The primary goal of clinical decision support systems development, as for any branch of biomedical research, is to improve the overall health of the population. CDSSs may contribute to this by improving the quality of healthcare services, as well as by controlling the cost-effectiveness of medical examinations and treatment.

The ultimate acceptance of CDS systems will depend not only on the performance of the computerized method alone, but also on how well the human performs the task when the computer output is used as an aid and on the ability to integrate the computerized analysis method into routine clinical practice (Hunt, Haynes, Hanna & Smith, 1998).

Issues, such as a friendly user-interface, a short system response time and low cost, are critical for the daily routine use of CDS systems. Obviously, the development of CDS systems requires close collaboration of two scientific areas: medicine and computer science. This collaboration aims to codify knowledge and define the logical procedures used by the physician to reach a conclusion.

As a result, the engineer must “extract” knowledge from the physician and reproduce it appropriately. This is particularly difficult because the physician’s decisions are the result of a complex procedure combining special knowledge and experience.

CONCLUSION

The coupling of CDSS technology with evidence-based medicine brings together two potentially powerful methods for improving health care quality. To realize the potentials of this synergy, literature-based and practice-based evidence must be captured into computable knowledge bases, technical and methodological foundations for evidence-adaptive CDSSs must be developed and maintained, and public policies must be established to finance the implementation of electronic medical records and CDSSs and to reward health care quality improvement.

RECOMMENDATIONS

Based on the remarkable successes recorded by clinical decision support systems in robust health care delivery, this research work is therefore recommended to approved health institutions such as: hospitals, primary health centers, medical laboratoriesetc to further enhance diagnostic processes by clinicians hereby guaranteeing efficiency in drug or therapy prescription and ultimately ensuring effective treatment.
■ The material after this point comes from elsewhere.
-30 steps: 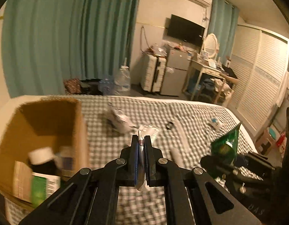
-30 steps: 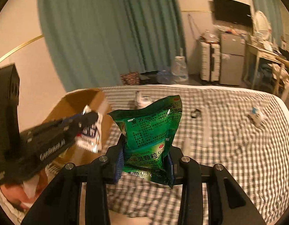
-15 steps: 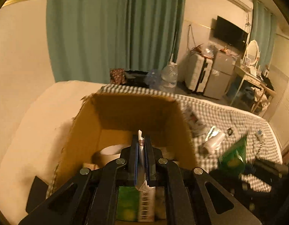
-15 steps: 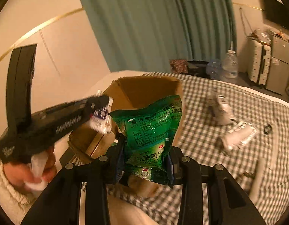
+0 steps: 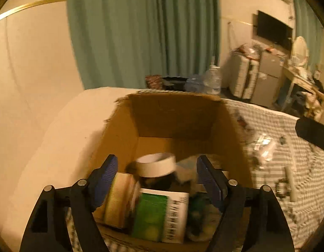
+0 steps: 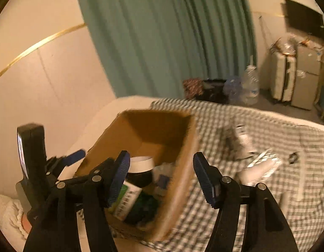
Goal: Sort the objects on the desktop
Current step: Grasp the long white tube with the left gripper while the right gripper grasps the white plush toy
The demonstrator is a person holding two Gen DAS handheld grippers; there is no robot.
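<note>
Teal curtain (image 5: 141, 31) hangs at twelve o'clock on a cream wall (image 5: 36, 63). At two o'clock, a TV (image 5: 274, 30) hangs above a fridge (image 5: 267, 82). Warm, dim light.

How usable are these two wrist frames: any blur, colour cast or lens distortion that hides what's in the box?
Left wrist: warm dim light, fisheye bending at the edges; the box rim is sharp enough, but the bottle and cartons inside smear. Right wrist: same orange cast, stronger motion blur; the box's near wall and the checked cloth streak, and items on it are unreadable. Both pairs of jaws stay crisp.
</note>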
Quoting Delaney, Fitzmaurice, Riaz& Hobbs, 1999, future trends and challenges in the area of CDS systems include the creation of links to patient electronic medical records and a universally-agreed upon medical vocabulary, so that the entries in the medical records can have well-defined meanings. In addition to this, studies that evaluate the performance of CDS systems in clinical practice, in conjunction with demonstrations of cost-effectiveness, are a critical stage in further developing CDS systems. Users should be responsible for carefully monitoring the introduction of any new system carefully.